Pour autant, hier soir, le bloc conservateur CDU/CSU de la chancelière estimait, comme le SPD, être en mesure lui aussi de prendre la tête du prochain gouvernement. Alors qu'aucun des grands blocs ne peut revendiquer de majorité et les deux principaux partis ne souhaitant pas renouveler la "Grande Coalition" des quatre dernières années, le scénario le plus probable est une alliance à trois dirigée soit par les Sociaux-Démocrates ou par les Conservateurs.

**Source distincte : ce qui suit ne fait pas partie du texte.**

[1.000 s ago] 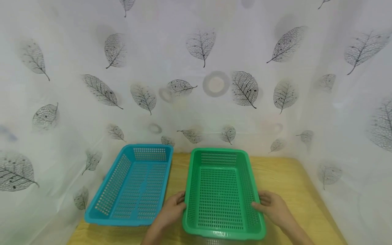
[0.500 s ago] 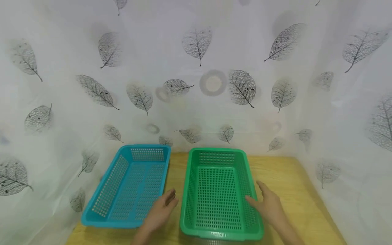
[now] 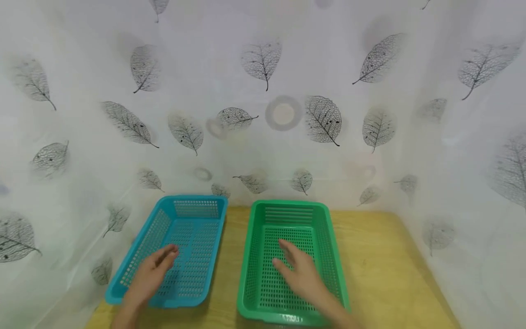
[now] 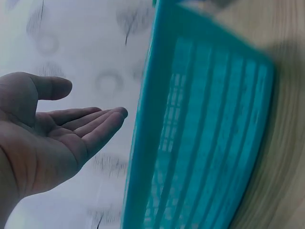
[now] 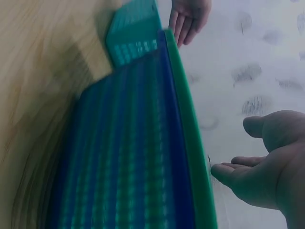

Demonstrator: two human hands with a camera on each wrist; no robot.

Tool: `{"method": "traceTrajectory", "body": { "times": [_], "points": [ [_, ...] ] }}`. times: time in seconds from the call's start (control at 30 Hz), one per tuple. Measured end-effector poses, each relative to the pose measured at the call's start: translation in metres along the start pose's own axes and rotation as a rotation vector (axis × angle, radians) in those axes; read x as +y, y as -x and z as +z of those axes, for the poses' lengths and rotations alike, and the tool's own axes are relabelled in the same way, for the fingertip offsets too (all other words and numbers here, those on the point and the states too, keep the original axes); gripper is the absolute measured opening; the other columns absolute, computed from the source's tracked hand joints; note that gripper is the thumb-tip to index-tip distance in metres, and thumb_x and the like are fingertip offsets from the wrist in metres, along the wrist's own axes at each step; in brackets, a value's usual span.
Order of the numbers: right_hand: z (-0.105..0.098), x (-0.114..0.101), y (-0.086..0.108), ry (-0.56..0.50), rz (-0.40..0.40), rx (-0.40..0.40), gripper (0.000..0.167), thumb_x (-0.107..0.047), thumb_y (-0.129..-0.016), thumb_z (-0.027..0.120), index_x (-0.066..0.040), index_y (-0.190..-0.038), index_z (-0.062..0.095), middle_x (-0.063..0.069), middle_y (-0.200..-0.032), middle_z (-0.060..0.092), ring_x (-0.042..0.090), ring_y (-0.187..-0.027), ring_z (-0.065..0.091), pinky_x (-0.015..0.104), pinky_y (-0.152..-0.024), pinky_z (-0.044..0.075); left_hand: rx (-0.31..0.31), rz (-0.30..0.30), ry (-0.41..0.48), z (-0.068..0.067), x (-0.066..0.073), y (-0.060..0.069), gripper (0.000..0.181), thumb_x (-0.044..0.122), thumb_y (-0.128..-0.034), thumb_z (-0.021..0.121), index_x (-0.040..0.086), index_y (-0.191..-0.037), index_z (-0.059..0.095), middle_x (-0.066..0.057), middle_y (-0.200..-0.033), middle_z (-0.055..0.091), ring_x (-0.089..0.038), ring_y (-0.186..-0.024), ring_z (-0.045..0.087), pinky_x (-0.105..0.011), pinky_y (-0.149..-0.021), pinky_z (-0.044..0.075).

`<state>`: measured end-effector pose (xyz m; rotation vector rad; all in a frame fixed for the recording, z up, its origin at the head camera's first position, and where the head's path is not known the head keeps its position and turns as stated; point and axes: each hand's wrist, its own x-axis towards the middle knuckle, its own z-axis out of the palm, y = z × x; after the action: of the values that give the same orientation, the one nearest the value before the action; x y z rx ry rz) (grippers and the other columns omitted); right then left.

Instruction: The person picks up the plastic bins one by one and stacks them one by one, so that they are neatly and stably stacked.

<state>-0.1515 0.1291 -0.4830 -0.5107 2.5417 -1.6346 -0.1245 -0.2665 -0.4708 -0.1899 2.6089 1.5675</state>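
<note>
Over the blue basket (image 3: 190, 298), my left hand (image 3: 149, 275) hovers with relaxed fingers and holds nothing. The left wrist view shows that palm (image 4: 52, 138) beside the rim of the blue basket (image 4: 143, 119), apart from it. My right hand (image 3: 302, 276) is above the green basket (image 3: 287, 318), its thumb and fingers spread and empty. In the right wrist view the right hand (image 5: 267, 167) stays clear of the green rim (image 5: 193, 143). Both baskets are perforated and have nothing in them.
The two baskets stand side by side on a yellow wood-grain table (image 3: 378, 265), a narrow gap between them. A pale curtain (image 3: 263, 151) printed with grey leaves hangs behind and along both sides.
Both hands have let go of the green basket and moved left, the left one to over the blue basket, the right one from the green basket's right edge to over its middle.
</note>
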Motion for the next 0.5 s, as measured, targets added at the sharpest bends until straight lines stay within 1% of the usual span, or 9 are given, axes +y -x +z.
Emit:
{"method": "traceTrajectory", "body": {
  "times": [0.07, 0.17, 0.23, 0.27, 0.3, 0.37, 0.4, 0.5],
  "points": [
    [0.014, -0.006, -0.008, -0.092, -0.019, -0.075, 0.063, -0.028, -0.108, 0.064, 0.002, -0.158, 0.042, 0.025, -0.159, 0.047, 0.041, -0.146, 0.048, 0.043, -0.114, 0.045, 0.021, -0.021, -0.068, -0.018, -0.008, -0.001, 0.069, 0.042, -0.115, 0.043, -0.008, -0.161, 0.032, -0.027, -0.163, 0.04, -0.047, -0.146, 0.044, -0.053, -0.117, 0.044],
    [0.036, -0.017, -0.017, -0.231, 0.004, -0.168, 0.066, -0.026, -0.109, 0.062, 0.005, -0.16, 0.034, 0.028, -0.161, 0.043, 0.041, -0.149, 0.044, 0.042, -0.117, 0.043, 0.077, -0.014, -0.165, -0.042, -0.018, -0.001, 0.07, 0.044, -0.1154, 0.039, -0.009, -0.161, 0.029, -0.029, -0.164, 0.038, -0.052, -0.147, 0.039, -0.064, -0.117, 0.038],
    [0.052, -0.025, -0.023, -0.286, 0.02, -0.205, 0.068, -0.027, -0.11, 0.06, 0.008, -0.161, 0.031, 0.03, -0.162, 0.04, 0.042, -0.15, 0.042, 0.044, -0.118, 0.042, 0.119, 0.002, -0.204, -0.057, -0.022, -0.004, 0.067, 0.039, -0.116, 0.039, -0.012, -0.16, 0.029, -0.033, -0.162, 0.037, -0.055, -0.147, 0.036, -0.068, -0.116, 0.036],
    [0.061, -0.028, -0.025, -0.308, 0.027, -0.22, 0.07, -0.027, -0.11, 0.059, 0.009, -0.161, 0.029, 0.031, -0.162, 0.038, 0.043, -0.15, 0.041, 0.046, -0.119, 0.041, 0.131, 0.008, -0.213, -0.064, -0.024, -0.005, 0.066, 0.035, -0.1162, 0.039, -0.013, -0.159, 0.029, -0.035, -0.161, 0.037, -0.057, -0.146, 0.037, -0.068, -0.116, 0.036],
    [0.069, -0.032, -0.026, -0.317, 0.039, -0.229, 0.071, -0.028, -0.11, 0.059, 0.01, -0.161, 0.028, 0.031, -0.163, 0.037, 0.043, -0.151, 0.04, 0.047, -0.12, 0.04, 0.132, 0.008, -0.215, -0.07, -0.026, -0.008, 0.064, 0.032, -0.1164, 0.039, -0.015, -0.159, 0.026, -0.037, -0.161, 0.034, -0.058, -0.146, 0.035, -0.069, -0.116, 0.036],
    [0.083, -0.038, -0.029, -0.331, 0.059, -0.247, 0.071, -0.026, -0.11, 0.059, 0.013, -0.16, 0.026, 0.034, -0.163, 0.034, 0.046, -0.151, 0.038, 0.051, -0.121, 0.037, 0.133, -0.013, -0.22, -0.081, -0.03, -0.013, 0.063, 0.027, -0.1161, 0.038, -0.015, -0.16, 0.021, -0.04, -0.162, 0.028, -0.06, -0.147, 0.031, -0.07, -0.116, 0.034],
    [0.09, -0.041, -0.031, -0.335, 0.072, -0.253, 0.071, -0.023, -0.109, 0.059, 0.014, -0.159, 0.026, 0.035, -0.163, 0.033, 0.047, -0.151, 0.038, 0.053, -0.121, 0.036, 0.126, -0.036, -0.216, -0.086, -0.033, -0.016, 0.064, 0.025, -0.1158, 0.037, -0.015, -0.161, 0.017, -0.041, -0.164, 0.022, -0.061, -0.148, 0.027, -0.072, -0.117, 0.031],
    [0.108, -0.047, -0.037, -0.37, 0.155, -0.26, 0.073, -0.02, -0.108, 0.06, 0.017, -0.159, 0.024, 0.038, -0.163, 0.03, 0.051, -0.151, 0.035, 0.059, -0.122, 0.033, 0.088, -0.134, -0.19, -0.098, -0.045, -0.022, 0.067, 0.026, -0.1154, 0.032, -0.013, -0.163, 0.004, -0.041, -0.167, 0.006, -0.062, -0.152, 0.011, -0.073, -0.121, 0.02]
  ]
}}
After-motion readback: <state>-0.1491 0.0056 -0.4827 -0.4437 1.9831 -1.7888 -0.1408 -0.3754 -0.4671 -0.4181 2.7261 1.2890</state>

Former une coalition pourrait prendre plusieurs mois et impliquera probablement les Verts et les Libéraux du FDP.
Agé de 63 ans, il deviendrait le quatrième chancelier SPD de l'après-Guerre après Willy Brandt, Helmut Schmidt et Gerhard Schroeder. Ministre des Finances dans l'actuelle "Grande Coalition" d'Angela Merkel, il a été maire de Hambourg où Angela Merkel et Helmut Schmidt sont nés.
Le principal rival d'Olaf Scholz, le candidat des conservateurs Armin Laschet a, lui, signifié hier soir que les conservateurs n'étaient pas encore prêts à concéder la défaite même si ses partisans faisaient grise mine.
"Cela n'a pas toujours été le parti qui est arrivé en premier qui a désigné en son sein le chancelier", a déclaré le candidat de 60 ans.
L'attention devrait désormais se tourner vers les discussions informelles puis des négociations officielles de coalition qui pourraient prendre plusieurs mois, laissant Angela Merkel, 67 ans, assurer l'intérim à la tête du pays.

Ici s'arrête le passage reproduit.